No, really, it could have. Antimony is a strategic critical mineral that is used in all manner of military applications, including the manufacture of armor piercing bullets, night vision goggles, infrared sensors, precision optics, laser sighting, explosive formulations, hardened lead for bullets and shrapnel, ammunition primers, tracer ammunition, nuclear weapons and production, tritium production, flares, military clothing, and communication equipment. It is the key element in the creation of tungsten steel and the hardening of lead bullets, two of its most crucial applications during WWII.

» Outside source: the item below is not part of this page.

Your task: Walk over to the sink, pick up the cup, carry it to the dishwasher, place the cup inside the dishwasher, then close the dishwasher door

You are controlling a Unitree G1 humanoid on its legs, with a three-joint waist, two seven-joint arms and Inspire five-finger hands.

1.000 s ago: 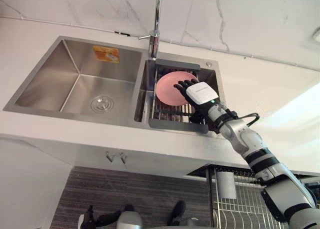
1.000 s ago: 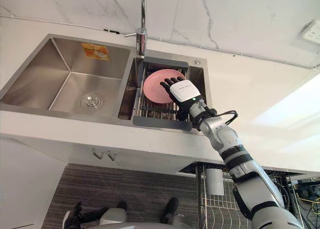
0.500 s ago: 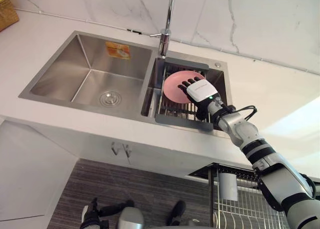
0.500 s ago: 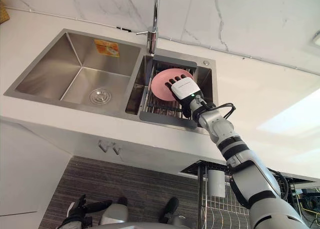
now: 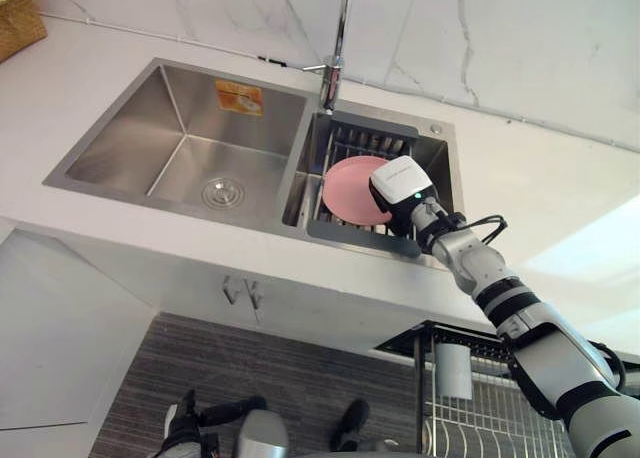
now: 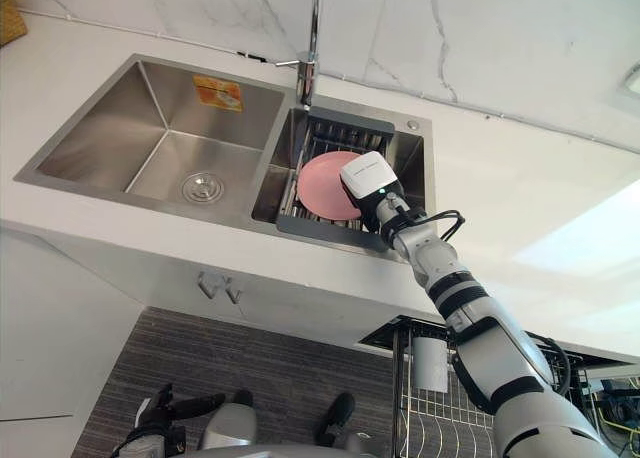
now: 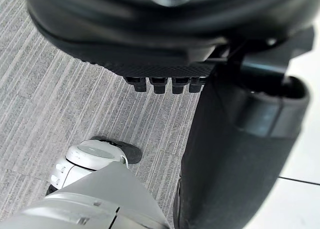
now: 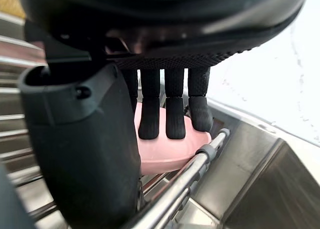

Prior to the buildup to the War, the United States was almost entirely dependent on China for its supply of antimony. When that supply was cut off by Japan, America had to find another source of this key mineral. Fortunately for the U.S. at that time, a gold mine in central Idaho called the Stibnite Mine was able to step up production of the antimony that is an element in the mine’s ore and helped fill the void.

The Stibnite mine ended up producing fully 90% of America’s demand for antimony for the duration of the War and was key to producing 40% of the tungsten steel needed for the military effort. Following the War, output from the Stibnite Mine gradually declined, and its operations were shut down entirely in 1997.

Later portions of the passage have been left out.